Clint Smith is a staff writer at The Atlantic and the author of the poetry collection Counting Descent, which won the 2017 Literary Award for Best Poetry Book from the Black Caucus of the American Library Association and was a finalist for an NAACP Image Award. Smith has received fellowships from New America, the Emerson Collective, the Art For Justice Fund, Cave Canem and the National Science Foundation. His writing has been published in The New Yorker, The New York Times Magazine, Poetry Magazine, The Paris Review and elsewhere. His most recent book is How the World Is Passed: A Reckoning with the History of Slavery Across America.

Image credit: Carletta Girma
Tim Cole

Tim Cole is Professor of Social History and the director of Brigstow Institute, University of Bristol, and chair of the Bristol History Commission. He has wide-ranging interests in social and environmental histories, historical geographies and digital humanities and also works within the creative economy.

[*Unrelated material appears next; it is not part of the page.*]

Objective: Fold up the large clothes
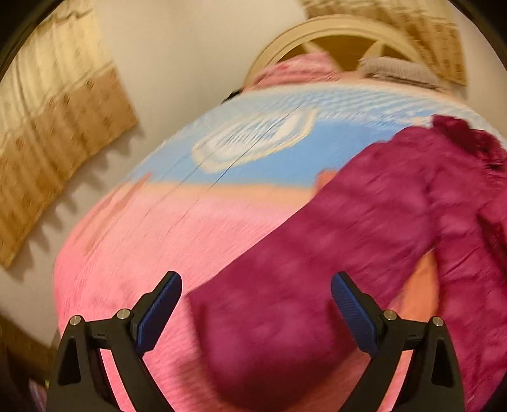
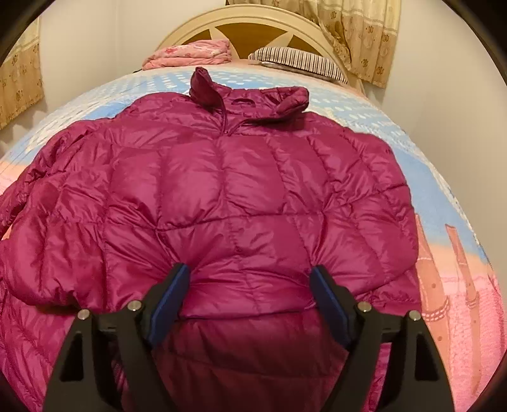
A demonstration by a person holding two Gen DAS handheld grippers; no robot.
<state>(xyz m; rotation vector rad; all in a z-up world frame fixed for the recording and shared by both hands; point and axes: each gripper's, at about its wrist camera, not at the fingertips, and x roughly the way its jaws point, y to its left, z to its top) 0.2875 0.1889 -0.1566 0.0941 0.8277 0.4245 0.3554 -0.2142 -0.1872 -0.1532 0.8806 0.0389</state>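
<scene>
A magenta quilted down jacket [image 2: 240,177] lies spread front-up on the bed, collar toward the headboard, and its lower part is folded up toward me. My right gripper [image 2: 250,269] stands wide open over that folded hem. A puffy bulge of the jacket fills the gap between the blue pads [image 2: 168,304]. In the blurred left wrist view, a sleeve of the jacket [image 1: 364,222] runs diagonally across the sheet. My left gripper [image 1: 256,279] hovers open above the sleeve's end and holds nothing.
The bed has a pink and blue patterned sheet [image 2: 380,126]. A folded pink blanket [image 2: 190,54] and a striped pillow [image 2: 301,60] lie at the cream headboard [image 2: 253,16]. Beige curtains [image 2: 358,31] hang behind, and another curtain [image 1: 54,142] covers the wall on the left.
</scene>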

His core research has focused in the main on Holocaust landscapes – both historical and memory landscapes – writing books on Holocaust representation, ghettorization in Budapest, social histories of the Hungarian Holocaust and the spatiality of survival as well as co-editing a collection of essays emerging from an interdisciplinary digital humanities project he co-led. Alongside this research, he has also developed interests in environmental history, being a co-editor of a study of military landscapes and he is now working on a new book that explores social, cultural, landscape and environmental change in post-war Britain.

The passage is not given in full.